### INFORMATION SUPPLIED ###
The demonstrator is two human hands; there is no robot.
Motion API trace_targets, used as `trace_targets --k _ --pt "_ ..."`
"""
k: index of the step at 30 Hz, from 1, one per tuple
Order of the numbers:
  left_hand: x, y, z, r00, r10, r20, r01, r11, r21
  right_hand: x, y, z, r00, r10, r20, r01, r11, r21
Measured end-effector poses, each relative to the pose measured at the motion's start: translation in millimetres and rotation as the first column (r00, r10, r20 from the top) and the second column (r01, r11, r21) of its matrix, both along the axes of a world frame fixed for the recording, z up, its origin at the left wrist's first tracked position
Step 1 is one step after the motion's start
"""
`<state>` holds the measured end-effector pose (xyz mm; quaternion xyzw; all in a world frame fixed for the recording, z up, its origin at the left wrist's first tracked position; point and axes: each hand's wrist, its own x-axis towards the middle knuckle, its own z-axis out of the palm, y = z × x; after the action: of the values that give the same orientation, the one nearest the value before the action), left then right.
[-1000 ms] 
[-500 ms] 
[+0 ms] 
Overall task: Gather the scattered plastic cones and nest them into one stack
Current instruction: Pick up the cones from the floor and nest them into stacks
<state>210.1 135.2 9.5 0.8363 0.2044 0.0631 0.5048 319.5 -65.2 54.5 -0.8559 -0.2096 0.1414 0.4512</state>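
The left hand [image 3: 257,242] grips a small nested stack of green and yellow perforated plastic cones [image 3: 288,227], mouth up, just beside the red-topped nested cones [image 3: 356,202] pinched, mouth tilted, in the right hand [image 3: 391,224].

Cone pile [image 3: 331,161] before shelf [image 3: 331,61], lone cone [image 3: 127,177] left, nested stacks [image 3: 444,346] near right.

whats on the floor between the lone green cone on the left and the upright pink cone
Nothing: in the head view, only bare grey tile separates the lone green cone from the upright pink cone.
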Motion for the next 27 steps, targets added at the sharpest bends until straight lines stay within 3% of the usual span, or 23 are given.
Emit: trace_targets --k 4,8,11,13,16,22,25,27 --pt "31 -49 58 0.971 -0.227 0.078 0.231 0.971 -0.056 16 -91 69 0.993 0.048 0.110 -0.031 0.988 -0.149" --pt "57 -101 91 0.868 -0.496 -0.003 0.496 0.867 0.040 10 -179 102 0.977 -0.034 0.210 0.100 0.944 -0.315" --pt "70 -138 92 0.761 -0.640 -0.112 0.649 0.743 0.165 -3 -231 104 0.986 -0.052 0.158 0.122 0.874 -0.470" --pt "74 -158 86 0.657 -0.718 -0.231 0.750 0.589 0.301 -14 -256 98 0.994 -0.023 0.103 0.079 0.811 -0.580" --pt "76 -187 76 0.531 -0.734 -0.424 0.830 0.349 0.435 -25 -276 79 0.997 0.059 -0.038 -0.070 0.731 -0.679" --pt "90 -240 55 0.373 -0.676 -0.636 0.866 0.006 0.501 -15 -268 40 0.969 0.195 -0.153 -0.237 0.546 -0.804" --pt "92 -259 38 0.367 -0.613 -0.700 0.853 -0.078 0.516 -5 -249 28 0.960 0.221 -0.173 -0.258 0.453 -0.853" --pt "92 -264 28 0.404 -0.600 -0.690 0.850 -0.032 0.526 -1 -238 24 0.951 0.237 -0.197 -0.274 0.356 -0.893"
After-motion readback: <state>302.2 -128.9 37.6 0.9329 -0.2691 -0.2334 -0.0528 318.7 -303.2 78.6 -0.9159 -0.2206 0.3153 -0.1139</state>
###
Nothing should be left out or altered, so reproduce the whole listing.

The demonstrator is two human hands; there is no robot.
Motion API trace_targets, used as `trace_targets --k _ --pt "_ ..."`
"""
k: index of the step at 30 Hz, from 1, one per tuple
Order of the numbers:
  left_hand: x, y, z, r00, r10, r20, r01, r11, r21
  right_hand: x, y, z, r00, r10, r20, r01, r11, r21
Measured end-effector poses, each relative to the pose measured at the motion's start: translation in millimetres and rotation as the first column (r00, r10, r20 from the top) and the second column (r01, r11, r21) of its matrix, both along the axes of a world frame fixed for the recording, z up, its origin at the left wrist's first tracked position
Step 1 is one step after the motion's start
"""
`<state>` holds the measured end-effector pose (xyz mm; quaternion xyzw; all in a world frame fixed for the recording, z up, its origin at the left wrist's first tracked position; point and axes: each hand's wrist, its own x-axis towards the middle knuckle, its own z-axis out of the palm, y = z × x; after the action: of the values that give the same orientation, the one nearest the value before the action), left then right.
[-1000 ms] 
[-500 ms] 
[+0 ms] 
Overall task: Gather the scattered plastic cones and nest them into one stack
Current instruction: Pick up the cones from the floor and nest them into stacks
<state>210.1 135.2 9.5 0.8363 0.2044 0.0631 0.5048 319.5 -65.2 54.5 -0.8559 -0.2096 0.1414 0.4512</state>
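The left hand [image 3: 257,242] grips a small nested stack of green and yellow perforated plastic cones [image 3: 288,227], mouth up, just beside the red-topped nested cones [image 3: 356,202] pinched, mouth tilted, in the right hand [image 3: 391,224].

Cone pile [image 3: 331,161] before shelf [image 3: 331,61], lone cone [image 3: 127,177] left, nested stacks [image 3: 444,346] near right.

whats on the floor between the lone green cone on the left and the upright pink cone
Nothing: in the head view, only bare grey tile separates the lone green cone from the upright pink cone.
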Motion for the next 27 steps, targets added at the sharpest bends until straight lines stay within 3% of the usual span, or 23 are given.
Emit: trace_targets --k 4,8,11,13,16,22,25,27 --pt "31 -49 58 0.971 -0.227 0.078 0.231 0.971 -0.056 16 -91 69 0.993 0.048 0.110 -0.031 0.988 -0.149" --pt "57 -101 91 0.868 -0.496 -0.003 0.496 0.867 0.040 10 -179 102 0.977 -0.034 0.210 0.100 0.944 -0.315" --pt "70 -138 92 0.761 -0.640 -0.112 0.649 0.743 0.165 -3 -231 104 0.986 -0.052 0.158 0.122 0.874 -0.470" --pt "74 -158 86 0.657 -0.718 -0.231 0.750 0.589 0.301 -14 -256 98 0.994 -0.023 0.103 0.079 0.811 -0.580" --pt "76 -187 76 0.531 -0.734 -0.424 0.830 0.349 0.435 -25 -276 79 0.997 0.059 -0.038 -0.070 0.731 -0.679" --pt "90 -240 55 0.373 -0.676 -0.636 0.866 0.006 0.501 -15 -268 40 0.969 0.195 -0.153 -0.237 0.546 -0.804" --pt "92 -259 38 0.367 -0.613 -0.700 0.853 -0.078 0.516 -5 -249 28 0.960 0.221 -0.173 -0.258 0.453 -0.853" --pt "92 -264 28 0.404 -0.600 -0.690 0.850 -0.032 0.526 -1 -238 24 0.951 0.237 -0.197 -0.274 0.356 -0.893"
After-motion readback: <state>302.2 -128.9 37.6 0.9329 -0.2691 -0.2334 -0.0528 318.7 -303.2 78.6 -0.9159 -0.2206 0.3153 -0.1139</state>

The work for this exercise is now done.